YOUR OBJECTIVE:
Note how many lines of the material that follows include the string "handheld", and state only that number.

====== EXTRACTED RECORDS

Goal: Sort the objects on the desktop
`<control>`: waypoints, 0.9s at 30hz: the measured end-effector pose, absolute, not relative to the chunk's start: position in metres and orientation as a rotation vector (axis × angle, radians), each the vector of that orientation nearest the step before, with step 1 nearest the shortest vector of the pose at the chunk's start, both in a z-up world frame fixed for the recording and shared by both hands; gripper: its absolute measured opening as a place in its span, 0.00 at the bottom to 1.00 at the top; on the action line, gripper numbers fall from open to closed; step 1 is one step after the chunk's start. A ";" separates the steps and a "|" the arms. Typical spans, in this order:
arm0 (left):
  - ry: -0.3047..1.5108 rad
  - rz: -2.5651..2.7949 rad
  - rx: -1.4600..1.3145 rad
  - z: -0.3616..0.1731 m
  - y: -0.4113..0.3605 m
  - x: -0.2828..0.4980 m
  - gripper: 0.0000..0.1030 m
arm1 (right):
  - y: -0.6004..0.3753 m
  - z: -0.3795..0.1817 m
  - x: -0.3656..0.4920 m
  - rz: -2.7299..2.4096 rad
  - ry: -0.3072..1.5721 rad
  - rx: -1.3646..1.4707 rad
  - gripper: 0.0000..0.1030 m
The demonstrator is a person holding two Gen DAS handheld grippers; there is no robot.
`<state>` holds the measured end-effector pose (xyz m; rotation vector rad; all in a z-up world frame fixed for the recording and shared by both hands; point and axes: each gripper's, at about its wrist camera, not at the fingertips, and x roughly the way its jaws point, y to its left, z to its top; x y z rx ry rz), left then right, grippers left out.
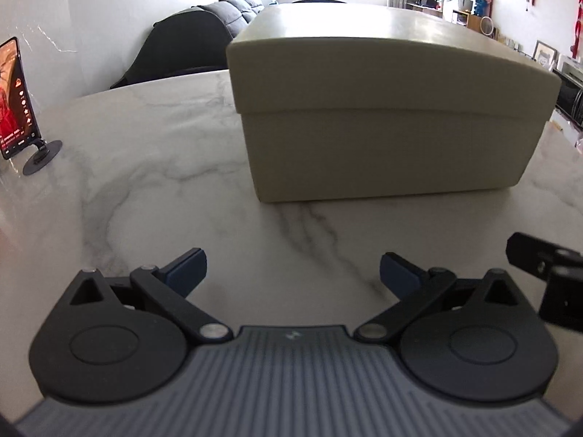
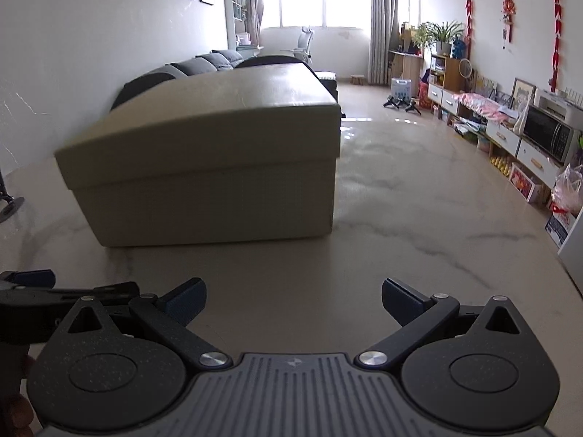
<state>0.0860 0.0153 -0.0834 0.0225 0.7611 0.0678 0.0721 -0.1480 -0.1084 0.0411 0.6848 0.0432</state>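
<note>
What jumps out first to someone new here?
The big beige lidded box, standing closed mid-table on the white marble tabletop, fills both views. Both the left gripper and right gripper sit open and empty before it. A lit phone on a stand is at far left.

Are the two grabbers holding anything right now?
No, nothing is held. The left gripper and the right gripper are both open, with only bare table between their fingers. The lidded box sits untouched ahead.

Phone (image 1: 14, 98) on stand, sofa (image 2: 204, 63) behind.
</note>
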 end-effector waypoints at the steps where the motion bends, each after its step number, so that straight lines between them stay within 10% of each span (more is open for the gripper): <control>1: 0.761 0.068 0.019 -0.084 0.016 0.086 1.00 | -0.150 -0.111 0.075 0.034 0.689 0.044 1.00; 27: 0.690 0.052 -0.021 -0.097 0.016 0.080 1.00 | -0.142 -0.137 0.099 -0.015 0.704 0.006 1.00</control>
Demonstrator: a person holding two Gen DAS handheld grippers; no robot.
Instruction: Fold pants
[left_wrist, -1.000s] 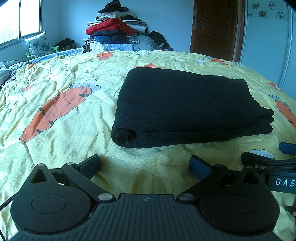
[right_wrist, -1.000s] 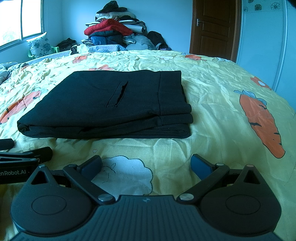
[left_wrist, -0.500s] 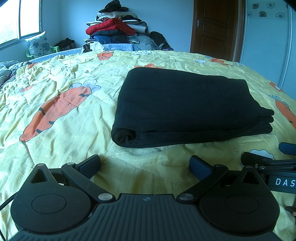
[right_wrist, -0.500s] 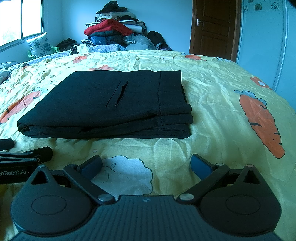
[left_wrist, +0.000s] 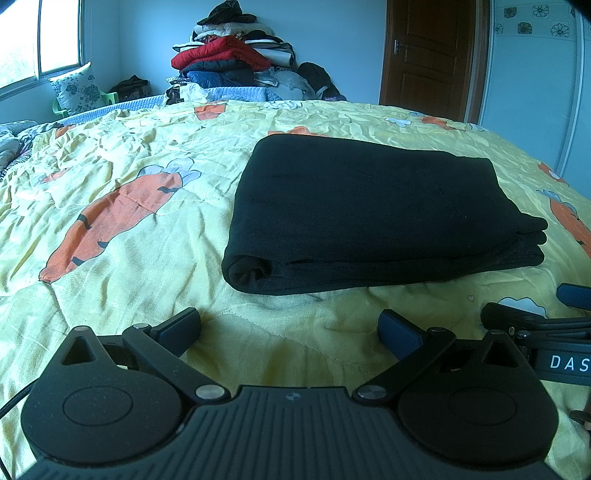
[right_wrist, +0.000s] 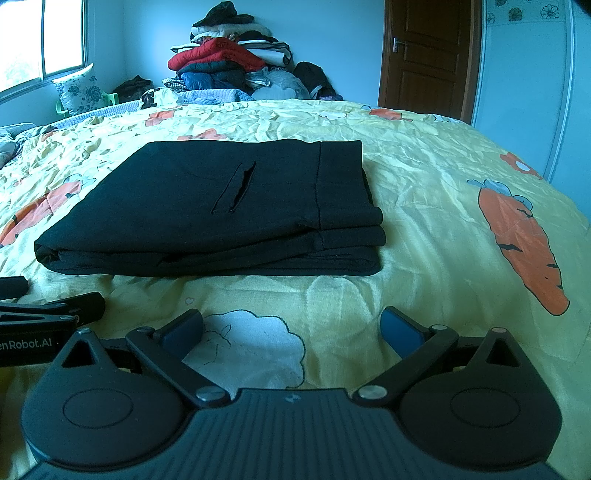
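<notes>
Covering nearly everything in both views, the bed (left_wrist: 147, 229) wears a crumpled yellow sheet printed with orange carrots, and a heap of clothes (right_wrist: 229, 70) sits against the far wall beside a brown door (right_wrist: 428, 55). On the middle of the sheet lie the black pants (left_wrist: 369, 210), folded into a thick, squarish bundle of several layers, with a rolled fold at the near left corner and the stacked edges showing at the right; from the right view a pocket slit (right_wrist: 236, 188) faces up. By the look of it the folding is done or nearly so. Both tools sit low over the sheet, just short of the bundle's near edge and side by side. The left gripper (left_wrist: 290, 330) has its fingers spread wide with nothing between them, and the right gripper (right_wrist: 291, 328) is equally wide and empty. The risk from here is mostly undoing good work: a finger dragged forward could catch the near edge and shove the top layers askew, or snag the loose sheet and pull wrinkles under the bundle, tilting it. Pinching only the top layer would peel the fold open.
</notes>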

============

RESULT OF THIS EXERCISE:
2